SPN combined with NIR laser has been found to regulate neuronal activity (Fig. 5B). Singamaneni et al. demonstrated that polydopamine nanoparticles are biocompatible and biodegradable photothermal sensors that can suppress the spike rate of neurons in animals under NIR laser irradiation with different power densities. The data showed that when the power density was 3 mW/mm2, the spike rate of neurons decreased by 39%. When the laser power density was increased to 6 mW/mm2, the spike rate decreased to 98%, suggesting that neuronal activity was almost completely shut down under such irradiation conditions. Similarly, NIR irradiation at different times also inhibited the spike rates of neurons to different degrees [126]. Furthermore, a new nanoconductor called MINDS (Macromolecular Infrared Nanotransducer for Deep brain Stimulation) was designed and reported to efficiently convert optical energy into thermal energy, thus making TRPV1 expression in deep brain neurons more sensitive to NIR laser irradiation. This can effectively avoid neuronal damage caused by stimulating TRPV1 proteins in deep brain regions with a strong NIR laser. It was reported that MINDS, located in the 5 mm deep region of the brain, produced much higher local temperatures than under NIR light passing through the scalp than the superficial brain region. Locally enhancing the response of neurons to NIR radiation may improve the efficiency of neural regulation within the safe power range of NIR radiation. As an extension of traditional photobiomodulation, SPN combined with NIR laser-activated neurons located in the deep brain led to the discovery of a new neural regulation pattern in animal experiments [127].

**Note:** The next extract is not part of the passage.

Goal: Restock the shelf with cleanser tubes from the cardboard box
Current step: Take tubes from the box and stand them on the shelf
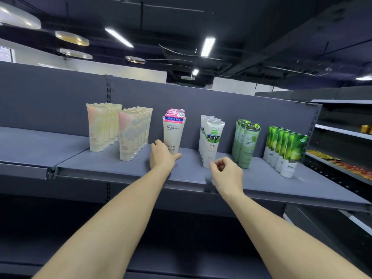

Recently, SPNs have been applied in the research of brain cognition-related diseases. Li et al. made a breakthrough in the treatment of depression-related cognitive disease with NIR photosensitive nanodrug delivery systems. Phenyl di-n-pentylphosphinate (PDPP) is a conjugated polymer that is a semiconductor polymer material. Using PDPP, DPPC, DSPE-PEG-NH2 and fasudil as raw materials, they prepared composite nanoparticles (NPs-F) by nanoprecipitation. Under NIR irradiation, the nanoparticles completed photothermal conversion in vivo, releasing fasudil and specifically activating Kv7.4 potassium channels. Electrophysiological studies showed that the firing frequency of dopaminergic neurons in the ventral tegmental area decreased significantly after treatment, suggesting that PDPP nanoparticles with excellent photothermal properties may be a future approach for the clinical treatment of depression (Fig. 5C) [128]. NIR laser pulses can instantaneously transport SPNs across the vascular barrier and accumulate in the designated sites due to the photoacoustic effects of the nanomaterial, as reported in the latest studies. They showed that after scanning the skulls for 10 min with an 840 nm laser pulse (50 mJ/cm2, 10 min), the accumulations of nanoparticles in the brains of mice increased significantly. This was the first time that nonfunctional NIR responsive nanomaterials could be accumulated through photoacoustic induction to target specific tissue sites with micron-scale precision, showing high efficiency and precision [129]. In the field of photoacoustic transformation, it was found that 1000–1350 nm NIR laser (21 mJ/cm2, ten 3-ns laser pulses at 1,030 nm over a 3-ms duration) can activate a new SPN with ultrasonic properties, which could target the primary motor cortex of C57BL/6 mice and change the local field potential and electromyography signals [130]. Although there are few reports of SPNs in the treatment of neurocognitive diseases, SPN combined with NIR laser may have a promising future as a phototherapy agent for treating brain disease owing to its high compatibility, flexibility and degradability.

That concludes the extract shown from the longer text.